PROBLEM: Your task is to return exactly the lines that run from the one containing "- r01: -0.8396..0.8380" through the end of the listing below, without any pictures.

DATA FOR ANALYSIS:
▽
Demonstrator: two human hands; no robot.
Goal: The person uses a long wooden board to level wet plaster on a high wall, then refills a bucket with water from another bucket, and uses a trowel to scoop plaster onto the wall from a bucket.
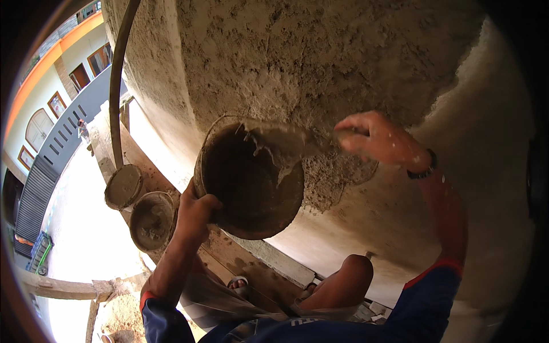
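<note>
My left hand (197, 214) grips the near-left rim of a dark, mortar-crusted bucket (251, 220), thumb over the edge. The bucket is tilted so that its mouth faces me, and wet grey mortar clings inside its upper right. Just right of it, my right hand (374, 137) is closed round the handle of what looks like a trowel (306, 143). Its blade is smeared by motion and coated with mortar, reaching over the bucket's mouth. Behind both hands rises a wall (320, 63) with rough, fresh plaster above and a smoother pale surface to the lower right.
Two smaller mortar-caked buckets (153, 222) stand on a wooden plank (223, 251) at left. A curved pole (117, 86) rises behind them. My sandaled feet (239, 284) rest on the planks. A wooden beam (63, 288) crosses lower left; a person (84, 130) is far below.
</note>
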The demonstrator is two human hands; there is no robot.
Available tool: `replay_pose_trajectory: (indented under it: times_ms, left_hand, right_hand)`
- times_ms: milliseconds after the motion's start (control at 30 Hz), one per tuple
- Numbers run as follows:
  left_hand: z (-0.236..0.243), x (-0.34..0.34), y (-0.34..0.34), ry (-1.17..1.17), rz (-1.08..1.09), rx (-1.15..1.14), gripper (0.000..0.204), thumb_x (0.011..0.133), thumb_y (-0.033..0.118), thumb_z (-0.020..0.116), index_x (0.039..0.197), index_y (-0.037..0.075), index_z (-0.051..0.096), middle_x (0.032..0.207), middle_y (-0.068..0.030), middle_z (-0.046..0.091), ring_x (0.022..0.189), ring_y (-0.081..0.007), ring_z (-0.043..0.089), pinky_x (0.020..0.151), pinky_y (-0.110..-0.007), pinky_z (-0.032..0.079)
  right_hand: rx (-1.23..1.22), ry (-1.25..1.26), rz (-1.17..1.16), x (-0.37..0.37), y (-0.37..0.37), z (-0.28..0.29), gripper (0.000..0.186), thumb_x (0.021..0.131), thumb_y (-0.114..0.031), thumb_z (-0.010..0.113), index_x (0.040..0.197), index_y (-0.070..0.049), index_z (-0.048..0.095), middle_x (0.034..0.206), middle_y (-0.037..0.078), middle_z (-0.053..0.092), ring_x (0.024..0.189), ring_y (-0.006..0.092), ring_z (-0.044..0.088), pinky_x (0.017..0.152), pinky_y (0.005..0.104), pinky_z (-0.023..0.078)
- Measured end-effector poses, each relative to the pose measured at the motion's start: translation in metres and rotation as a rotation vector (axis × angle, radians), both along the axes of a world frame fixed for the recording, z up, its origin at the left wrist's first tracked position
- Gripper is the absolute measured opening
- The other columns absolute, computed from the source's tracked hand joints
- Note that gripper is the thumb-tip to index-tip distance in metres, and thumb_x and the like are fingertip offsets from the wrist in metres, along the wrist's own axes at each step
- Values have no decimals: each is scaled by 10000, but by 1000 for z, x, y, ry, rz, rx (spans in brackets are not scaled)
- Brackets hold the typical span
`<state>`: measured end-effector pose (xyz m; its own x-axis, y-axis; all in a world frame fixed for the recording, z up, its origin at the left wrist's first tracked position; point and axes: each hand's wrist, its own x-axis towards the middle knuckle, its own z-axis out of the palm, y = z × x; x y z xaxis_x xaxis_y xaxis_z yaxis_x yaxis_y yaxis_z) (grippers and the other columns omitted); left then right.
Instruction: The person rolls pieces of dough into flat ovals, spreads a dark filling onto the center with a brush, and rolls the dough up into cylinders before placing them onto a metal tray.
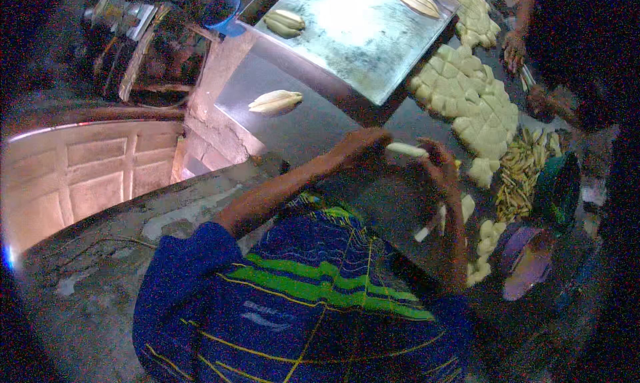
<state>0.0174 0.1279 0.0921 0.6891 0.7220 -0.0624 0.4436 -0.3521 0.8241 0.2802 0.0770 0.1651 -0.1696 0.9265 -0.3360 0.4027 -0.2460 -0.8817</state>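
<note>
A pale strip of dough is stretched between my two hands above the dark work surface. My left hand pinches its left end, the fingers closed together. My right hand has its fingers curled round the right end. Under my right forearm lie a few more pale pieces, partly covered by the arm. Left of my hands, a shaped dough piece with lengthwise ridges rests on a grey sheet.
Beyond my hands lies a metal tray with ridged dough pieces on it. To the right are many cut dough lumps, yellowish strips, a green container and a purple bowl. Another person's hands work at far right.
</note>
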Motion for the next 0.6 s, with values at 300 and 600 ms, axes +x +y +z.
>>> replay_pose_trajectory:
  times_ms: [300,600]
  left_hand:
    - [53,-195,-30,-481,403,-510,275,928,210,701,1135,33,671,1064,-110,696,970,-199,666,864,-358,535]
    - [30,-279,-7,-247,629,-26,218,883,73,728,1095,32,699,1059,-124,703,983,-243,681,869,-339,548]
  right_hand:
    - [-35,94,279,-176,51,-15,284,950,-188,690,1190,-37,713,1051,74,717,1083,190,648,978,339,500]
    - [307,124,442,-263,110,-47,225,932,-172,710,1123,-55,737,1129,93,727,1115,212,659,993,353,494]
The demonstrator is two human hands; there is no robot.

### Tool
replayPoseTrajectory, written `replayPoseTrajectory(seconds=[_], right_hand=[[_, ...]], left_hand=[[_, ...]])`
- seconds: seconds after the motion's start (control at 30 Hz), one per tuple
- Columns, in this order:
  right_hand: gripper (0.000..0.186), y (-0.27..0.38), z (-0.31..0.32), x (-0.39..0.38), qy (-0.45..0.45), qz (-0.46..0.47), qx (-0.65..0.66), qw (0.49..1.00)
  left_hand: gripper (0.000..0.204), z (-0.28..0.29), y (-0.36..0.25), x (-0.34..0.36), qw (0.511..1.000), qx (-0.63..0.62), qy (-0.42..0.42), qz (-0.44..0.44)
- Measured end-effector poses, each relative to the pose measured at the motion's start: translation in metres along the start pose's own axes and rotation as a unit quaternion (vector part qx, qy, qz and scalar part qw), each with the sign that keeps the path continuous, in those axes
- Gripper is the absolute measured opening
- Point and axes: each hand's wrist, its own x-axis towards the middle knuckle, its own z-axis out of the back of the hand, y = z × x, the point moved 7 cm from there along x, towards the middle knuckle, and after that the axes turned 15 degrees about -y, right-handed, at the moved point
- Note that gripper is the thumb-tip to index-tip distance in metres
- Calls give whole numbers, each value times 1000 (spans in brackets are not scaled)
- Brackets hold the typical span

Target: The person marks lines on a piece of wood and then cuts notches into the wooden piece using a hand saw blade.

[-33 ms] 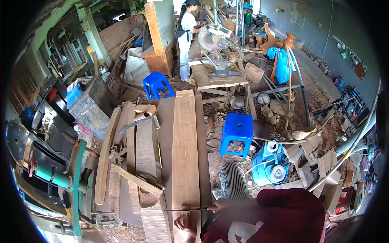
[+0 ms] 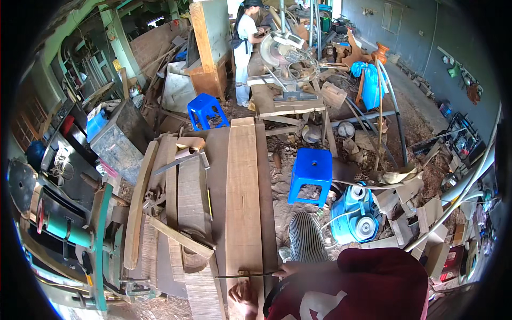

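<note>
A long brown wooden board (image 2: 243,176) lies lengthwise in front of me. Across its near end runs a thin dark rod-like tool (image 2: 242,275), edge on, so its exact kind does not show. My right hand (image 2: 284,270) is closed around its right end, to the right of the board. My left hand (image 2: 243,298) rests at the board's near end, just below the tool. Its fingers are bent, and what they grip is hidden. A small light wood piece (image 2: 244,272) shows between the left fingertips and the tool.
Left of the board lie rough timbers (image 2: 193,197), a short batten (image 2: 181,237), a metal square (image 2: 205,160) and a yellow pencil (image 2: 209,205). A blue stool (image 2: 312,170) and a blue machine (image 2: 354,213) stand right. Ahead, a person (image 2: 245,48) stands by a mitre saw (image 2: 282,49).
</note>
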Motion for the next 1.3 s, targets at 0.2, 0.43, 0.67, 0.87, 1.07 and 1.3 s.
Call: replayPoseTrajectory(seconds=[0.2,0.43,0.67,0.87,1.07,1.3], right_hand=[[60,-9,-8,8,-8,17,-6,1000],[60,4,0,1,-34,20,21,999],[54,-30,-10,0,-4,-56,-39,998],[25,15,24,-9,-212,42,97,972],[31,5,14,-4,-162,91,160,969],[38,19,15,-3,-190,53,20,980]], left_hand=[[31,-3,4,-3,1000,7,8,-21],[32,0,4,-2,1000,-15,2,4],[43,-7,-1,-4,1000,-11,10,-21],[43,-16,12,-22,1000,16,19,-16],[45,-2,17,-8,995,-25,40,91],[47,-5,18,-13,994,-26,61,92]])
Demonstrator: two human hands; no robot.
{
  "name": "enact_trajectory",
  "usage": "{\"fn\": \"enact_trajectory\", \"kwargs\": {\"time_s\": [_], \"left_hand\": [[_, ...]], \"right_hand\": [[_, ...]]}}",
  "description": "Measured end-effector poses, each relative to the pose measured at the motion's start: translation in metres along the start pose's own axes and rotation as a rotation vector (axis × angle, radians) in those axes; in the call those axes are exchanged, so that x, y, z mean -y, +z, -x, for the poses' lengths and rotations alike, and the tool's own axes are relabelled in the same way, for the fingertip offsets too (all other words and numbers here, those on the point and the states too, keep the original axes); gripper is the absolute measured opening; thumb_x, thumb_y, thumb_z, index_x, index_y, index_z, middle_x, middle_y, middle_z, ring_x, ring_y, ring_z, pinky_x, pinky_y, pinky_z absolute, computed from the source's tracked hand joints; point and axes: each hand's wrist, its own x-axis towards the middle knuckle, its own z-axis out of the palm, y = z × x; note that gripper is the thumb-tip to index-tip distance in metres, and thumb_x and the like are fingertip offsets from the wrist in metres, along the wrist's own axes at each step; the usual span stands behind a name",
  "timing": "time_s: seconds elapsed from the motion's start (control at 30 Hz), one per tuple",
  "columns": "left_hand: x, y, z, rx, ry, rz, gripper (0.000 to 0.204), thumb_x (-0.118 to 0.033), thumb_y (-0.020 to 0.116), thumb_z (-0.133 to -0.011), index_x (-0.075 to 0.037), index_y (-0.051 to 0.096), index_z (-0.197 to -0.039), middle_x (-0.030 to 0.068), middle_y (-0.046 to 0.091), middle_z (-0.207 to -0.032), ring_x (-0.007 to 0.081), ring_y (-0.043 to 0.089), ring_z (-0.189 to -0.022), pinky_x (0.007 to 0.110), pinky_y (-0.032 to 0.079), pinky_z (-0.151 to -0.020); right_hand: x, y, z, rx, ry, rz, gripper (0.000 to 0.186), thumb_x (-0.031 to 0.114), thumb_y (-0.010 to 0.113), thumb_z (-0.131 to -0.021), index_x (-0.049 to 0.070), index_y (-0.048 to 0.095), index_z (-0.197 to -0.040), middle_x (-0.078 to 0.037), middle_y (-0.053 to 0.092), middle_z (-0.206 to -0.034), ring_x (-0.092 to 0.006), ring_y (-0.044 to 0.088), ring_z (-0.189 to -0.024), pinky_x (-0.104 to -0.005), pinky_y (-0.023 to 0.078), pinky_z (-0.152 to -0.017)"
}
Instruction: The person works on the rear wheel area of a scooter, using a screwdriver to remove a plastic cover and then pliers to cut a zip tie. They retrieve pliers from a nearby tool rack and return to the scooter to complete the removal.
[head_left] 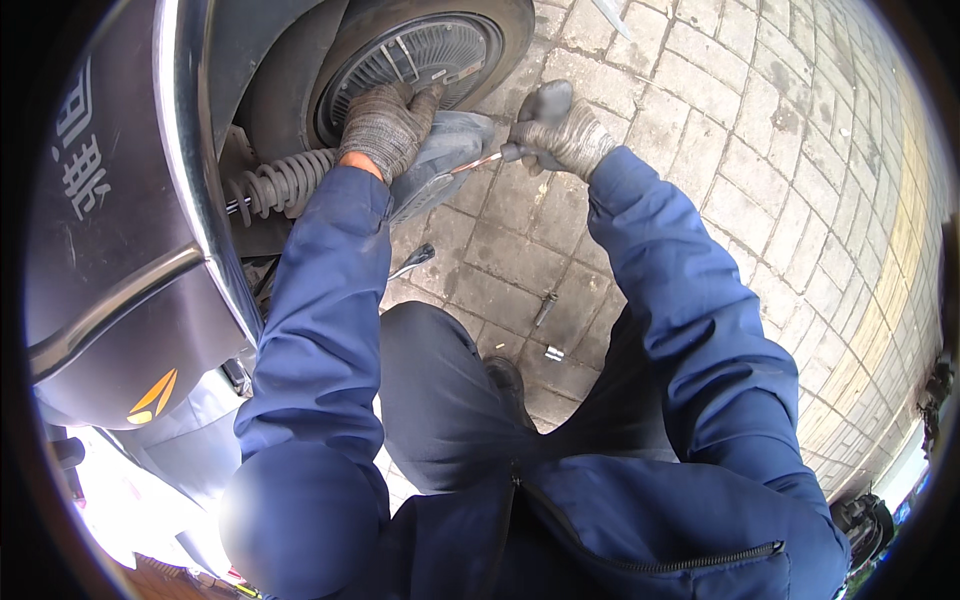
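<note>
My left hand (388, 128), in a grey knit work glove, is closed over the upper edge of a dark plastic mudguard (440, 155) beside the wheel hub (415, 65). Its fingertips are partly hidden. My right hand (565, 133), gloved alike with a dark palm, is wrapped round the black handle of a screwdriver (510, 152). The screwdriver's thin shaft points left at the mudguard; whether its tip touches is unclear. The tire (515, 45) rises just beyond my left hand, and a grey coil spring shock absorber (285, 185) lies beside my left wrist.
Dark body panels (120, 230) of a vehicle with a chrome trim fill the left side. On the paving bricks (740, 190) lie a black-handled tool (413, 260), a small metal rod (545, 308) and a silver socket (554, 353), near my knees.
</note>
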Motion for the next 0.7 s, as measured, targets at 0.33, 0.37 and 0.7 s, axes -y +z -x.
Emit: {"fn": "enact_trajectory", "kwargs": {"time_s": [0.33, 0.37, 0.7], "left_hand": [[0.01, 0.01, -0.003, -0.022, 0.025, 0.108, 0.054, -0.049, 0.049, -0.088, 0.001, 0.068, -0.094, 0.0243, 0.065, -0.089, 0.0377, 0.063, -0.089, 0.043, 0.048, -0.083], [0.012, 0.011, -0.002, -0.026, 0.026, 0.132, 0.054, -0.049, 0.049, -0.088, 0.001, 0.068, -0.094, 0.0243, 0.065, -0.09, 0.0378, 0.063, -0.089, 0.042, 0.048, -0.083], [0.004, 0.001, 0.002, 0.022, -0.037, 0.138, 0.054, -0.05, 0.048, -0.089, 0.0, 0.068, -0.098, 0.0242, 0.064, -0.097, 0.0384, 0.061, -0.096, 0.042, 0.046, -0.088]], "right_hand": [[0.025, 0.014, 0.046, 0.033, 0.068, 0.051, 0.019, 0.017, 0.071, -0.08, 0.0, 0.065, -0.086, -0.006, 0.061, -0.068, -0.0111, 0.06, -0.057, -0.0247, 0.052, -0.048], [0.024, 0.013, 0.048, -0.026, 0.094, 0.107, 0.021, 0.018, 0.072, -0.079, 0.0, 0.065, -0.085, -0.006, 0.061, -0.067, -0.0111, 0.06, -0.057, -0.0246, 0.051, -0.048], [0.009, 0.017, 0.051, -0.059, 0.06, -0.034, 0.027, 0.022, 0.074, -0.078, 0.0, 0.064, -0.091, -0.008, 0.063, -0.072, -0.0112, 0.061, -0.059, -0.0253, 0.051, -0.05]]}}
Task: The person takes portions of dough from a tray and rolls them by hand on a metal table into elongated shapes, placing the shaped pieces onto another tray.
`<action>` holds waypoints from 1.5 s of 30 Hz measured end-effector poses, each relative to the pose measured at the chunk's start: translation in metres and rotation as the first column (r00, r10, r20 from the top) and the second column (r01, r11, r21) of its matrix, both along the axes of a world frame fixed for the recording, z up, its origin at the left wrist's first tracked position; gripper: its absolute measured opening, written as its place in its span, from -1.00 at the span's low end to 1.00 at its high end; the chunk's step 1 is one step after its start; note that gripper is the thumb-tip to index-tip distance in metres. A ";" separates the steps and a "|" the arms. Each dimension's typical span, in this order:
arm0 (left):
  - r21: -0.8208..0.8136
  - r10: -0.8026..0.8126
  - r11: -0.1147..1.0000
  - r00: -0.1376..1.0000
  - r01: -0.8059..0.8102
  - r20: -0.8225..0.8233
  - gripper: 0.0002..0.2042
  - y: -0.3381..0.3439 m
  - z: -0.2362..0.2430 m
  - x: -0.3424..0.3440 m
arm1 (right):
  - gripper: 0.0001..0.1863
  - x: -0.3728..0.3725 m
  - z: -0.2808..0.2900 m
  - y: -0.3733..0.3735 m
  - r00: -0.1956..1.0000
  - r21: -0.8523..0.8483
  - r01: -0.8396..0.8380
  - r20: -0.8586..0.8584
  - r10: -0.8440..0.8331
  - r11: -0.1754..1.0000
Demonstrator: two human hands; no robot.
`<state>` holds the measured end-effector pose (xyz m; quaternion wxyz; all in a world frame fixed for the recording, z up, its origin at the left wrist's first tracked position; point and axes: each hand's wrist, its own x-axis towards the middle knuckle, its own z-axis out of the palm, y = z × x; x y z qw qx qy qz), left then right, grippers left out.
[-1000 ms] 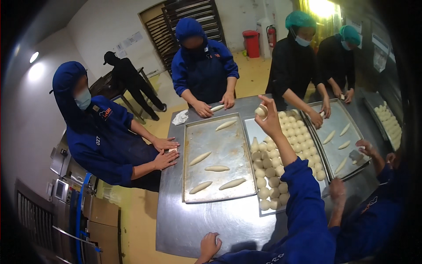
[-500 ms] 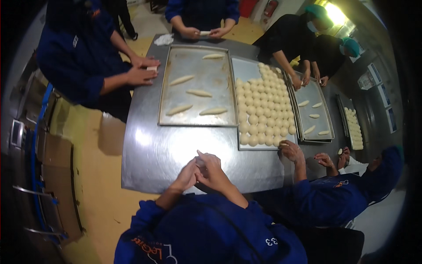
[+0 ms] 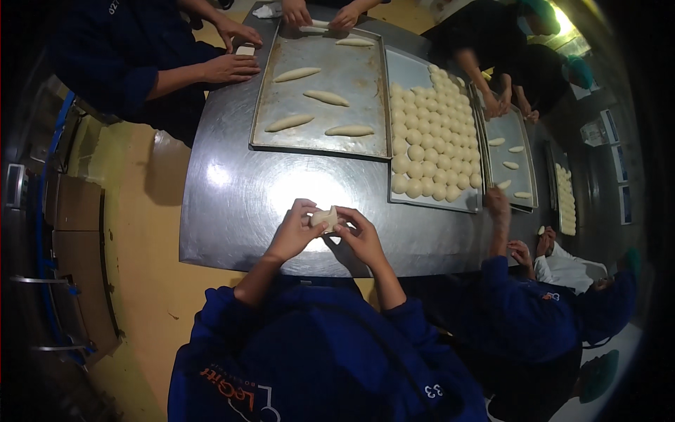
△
THE COMPLETED TASK:
  - r01: -0.8396..0.8380
  - r20: -0.8586..0.8584
  - r10: -0.8440..0.8331
  - r11: -0.1754..1.0000
Demonstrator: two human hands; no robot.
`<state>` holds the measured end-effector pose (xyz m; quaternion wxyz; all in a world frame fixed for the recording, z up, its origin at the left wrist's first tracked position; point and axes: each hand's wrist, its own x-axis towards the middle knuckle, its own z-axis out of the palm, y = z × x; x y z qw qx qy qz), left then right, grippers left out.
[-1000 ms] 
[-500 ms] 
[+0 ms] 

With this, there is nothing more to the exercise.